The mean percentage of histone cellular acetylation in tumoural tissue (Fig. 1c) was significantly lower compared to healthy peritumoural tissue (Fig. 1d) (mean 22.98%versus 30.42%; IQR: 0–40%versus 7.5–50%; P= 0.004). The intensity of mean acetylation was 1 (IQR: 0–2.75) in neoplastic tissue, whereas it was 2 (IQR: 1–3) in healthy tissue (P= 0.007). The percentage of acetylation in tumoural tissue was highly correlated with the intensity of acetylation expression (Rho: 0.856, P < 0.0001). Furthermore, we could observe a positive correlation between acetylation in tumoural and healthy tissue in the same patient (r= 0.634, P= 0.000) (Fig. 2b), i.e. to an increase of acetylation in tumoural tissue corresponds an increase of acetylation in healthy tissue.

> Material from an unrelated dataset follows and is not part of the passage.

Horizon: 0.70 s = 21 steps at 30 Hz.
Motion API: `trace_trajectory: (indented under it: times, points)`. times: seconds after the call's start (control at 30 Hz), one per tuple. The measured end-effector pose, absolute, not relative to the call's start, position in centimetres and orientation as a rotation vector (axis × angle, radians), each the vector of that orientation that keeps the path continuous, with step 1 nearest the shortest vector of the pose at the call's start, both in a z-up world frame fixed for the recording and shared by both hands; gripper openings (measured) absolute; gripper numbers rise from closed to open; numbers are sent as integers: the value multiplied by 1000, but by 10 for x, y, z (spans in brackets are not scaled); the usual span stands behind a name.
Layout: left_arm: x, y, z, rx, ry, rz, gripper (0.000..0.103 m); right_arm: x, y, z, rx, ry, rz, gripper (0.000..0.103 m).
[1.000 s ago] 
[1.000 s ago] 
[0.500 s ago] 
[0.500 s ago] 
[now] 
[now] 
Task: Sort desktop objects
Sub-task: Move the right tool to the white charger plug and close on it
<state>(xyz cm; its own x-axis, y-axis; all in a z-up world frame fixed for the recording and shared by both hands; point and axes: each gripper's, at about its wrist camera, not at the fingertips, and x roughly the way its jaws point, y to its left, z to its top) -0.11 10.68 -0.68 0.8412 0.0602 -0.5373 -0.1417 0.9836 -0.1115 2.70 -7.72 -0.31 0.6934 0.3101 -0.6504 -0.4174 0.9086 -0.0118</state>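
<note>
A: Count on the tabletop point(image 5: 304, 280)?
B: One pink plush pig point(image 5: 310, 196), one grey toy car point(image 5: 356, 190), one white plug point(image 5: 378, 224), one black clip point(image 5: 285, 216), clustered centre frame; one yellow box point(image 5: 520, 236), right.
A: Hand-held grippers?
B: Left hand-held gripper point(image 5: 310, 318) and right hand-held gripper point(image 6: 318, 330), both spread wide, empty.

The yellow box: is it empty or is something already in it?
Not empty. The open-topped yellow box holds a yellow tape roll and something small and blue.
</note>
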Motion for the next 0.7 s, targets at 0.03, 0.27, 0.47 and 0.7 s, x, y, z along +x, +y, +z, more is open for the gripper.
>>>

We did not find any correlation between variation of global methylation and histone acetylation in tumoural and healthy tissue (r= 0.060, P= 0.0659 and r= 0.039, P= 0.780, respectively).

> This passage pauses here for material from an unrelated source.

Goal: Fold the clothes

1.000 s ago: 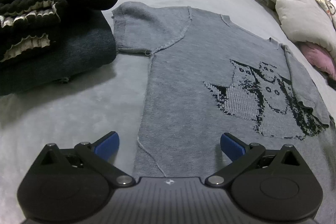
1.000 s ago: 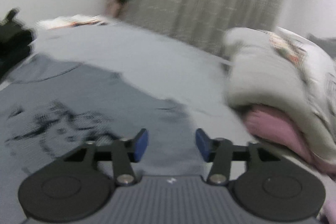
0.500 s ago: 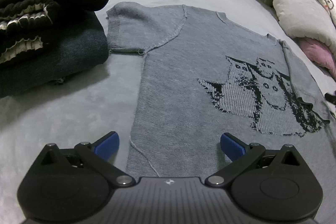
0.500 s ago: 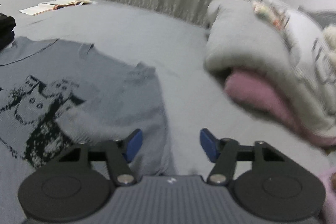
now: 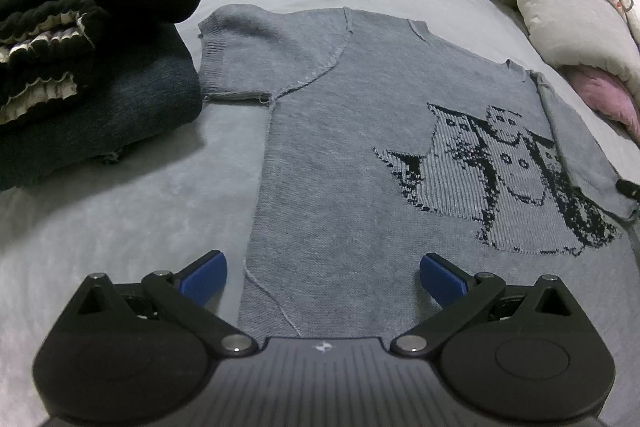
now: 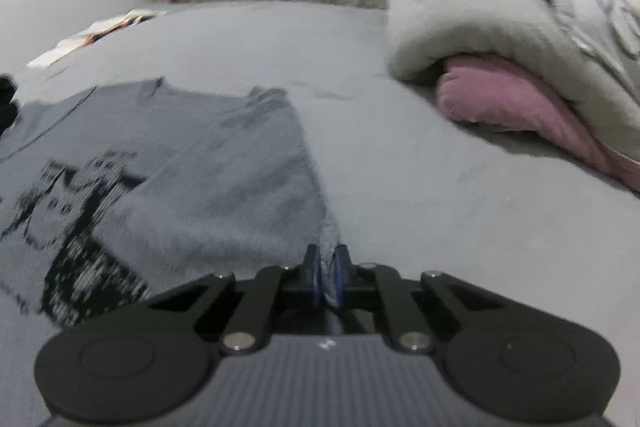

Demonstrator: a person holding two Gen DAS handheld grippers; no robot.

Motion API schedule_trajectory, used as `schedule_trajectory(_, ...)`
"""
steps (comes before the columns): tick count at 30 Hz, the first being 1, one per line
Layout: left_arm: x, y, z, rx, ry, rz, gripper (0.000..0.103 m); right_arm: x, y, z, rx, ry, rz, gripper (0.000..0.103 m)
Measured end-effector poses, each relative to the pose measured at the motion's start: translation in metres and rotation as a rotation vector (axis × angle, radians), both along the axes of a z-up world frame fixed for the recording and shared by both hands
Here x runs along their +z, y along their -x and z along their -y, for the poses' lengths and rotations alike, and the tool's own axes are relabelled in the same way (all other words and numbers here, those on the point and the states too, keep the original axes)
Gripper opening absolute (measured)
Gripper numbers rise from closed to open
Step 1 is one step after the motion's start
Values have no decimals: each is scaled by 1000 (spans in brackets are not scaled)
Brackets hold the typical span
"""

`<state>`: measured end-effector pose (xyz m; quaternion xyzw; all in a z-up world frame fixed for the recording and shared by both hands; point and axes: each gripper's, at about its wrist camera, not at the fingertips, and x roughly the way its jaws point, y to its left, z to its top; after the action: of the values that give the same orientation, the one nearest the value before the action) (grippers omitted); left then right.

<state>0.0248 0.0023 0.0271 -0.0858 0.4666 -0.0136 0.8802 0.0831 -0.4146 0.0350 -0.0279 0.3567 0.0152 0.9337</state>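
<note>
While the grey sweater (image 5: 360,155) lies flat on the bed (image 5: 120,219), its right edge is pinched by the right hand-held gripper (image 6: 325,279). The left hand-held gripper (image 5: 322,277) is held wide open over the near hem.

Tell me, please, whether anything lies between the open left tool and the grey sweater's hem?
Nothing visible does. The left tool hovers open with the grey sweater hem directly between its fingers. The pile of dark folded clothes sits off to the left, beside the sleeve, clear of the path. The right tool is already shut on the far edge.
</note>
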Motion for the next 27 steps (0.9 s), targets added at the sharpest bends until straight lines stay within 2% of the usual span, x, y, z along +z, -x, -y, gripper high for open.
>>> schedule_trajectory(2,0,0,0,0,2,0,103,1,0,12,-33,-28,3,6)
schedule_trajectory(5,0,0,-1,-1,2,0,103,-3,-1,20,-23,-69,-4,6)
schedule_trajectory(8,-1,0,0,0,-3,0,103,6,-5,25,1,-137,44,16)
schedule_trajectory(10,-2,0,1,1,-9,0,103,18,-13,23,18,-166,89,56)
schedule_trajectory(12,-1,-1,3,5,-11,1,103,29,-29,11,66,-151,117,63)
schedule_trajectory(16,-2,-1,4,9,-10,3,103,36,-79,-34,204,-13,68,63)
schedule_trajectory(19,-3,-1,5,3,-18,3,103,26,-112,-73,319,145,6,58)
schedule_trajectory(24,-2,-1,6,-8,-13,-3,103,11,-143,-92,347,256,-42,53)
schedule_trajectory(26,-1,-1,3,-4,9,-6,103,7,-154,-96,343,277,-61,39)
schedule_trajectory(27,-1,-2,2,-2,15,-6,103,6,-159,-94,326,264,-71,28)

In Table 1, we divided the patients into three groups, i.e. those with grades 1, 2, and 3 and 4. The latter patients were grouped together because of the small number of those with high grade RCC (4); also grades 1 and 2 were grouped together for comparison purposes. No statistically significant differences were observed for age and tumour size among the three groups (P= 0.992 and 0.120, respectively). No significant correlations were observed between the expression of cellular methylation and acetylation and age, sex and tumour size; the percentage of methylation was significantly higher in grades 3 and 4 (P= 0.033), whereas the percentage of histone acetylation was significantly lower (P= 0.023).
Table 1.
Data and results
Grade 1 | Grade 2 | (Grades 1–2)* | Grades 3–4 | P‐value | |
---|---|---|---|---|---|
Mean age ± S.D. | 59 ± 7.3 | 57.8 ± 10.9 | (58.4 + 8.9) | 57.5 ± 10.8 | 0.992 |
Median cm size (IQR) | 2.7 (2.2–3.1) | 3 (2.7–3.5) | (2.85) | 2.3 (1.8–3.6) | 0—120 |
5‐methylcytosine expression in tumour tissue (%) | 76.25 ± 24.46 | 75.62 ± 27.56 | (75.93 ± 25.94) | 93.33 ± 11.55 (3 casi) | 0.033* |
Acetyl‐Histone H3 (Lys 9) in tumour tissue (%) | 27.69 ± 26.43 | 18.36 ± 22.39 | (23.02 ± 24.5) | 35.05 ± 49.43 (2 casi) | 0.223* |
All values are expressed as mean ± standard deviation (S.D.). Statistical analysis was performed using the Kolmogorov–Smirnov normality test for clinical parameters and Mann–Whitney U test for immunohistochemical data, respectively.
*Grades 3 and 4 were grouped together because of the small number of high grade RCC; grades 1 and 2 were grouped together because there is recently a tendency to simplify grading in two groups.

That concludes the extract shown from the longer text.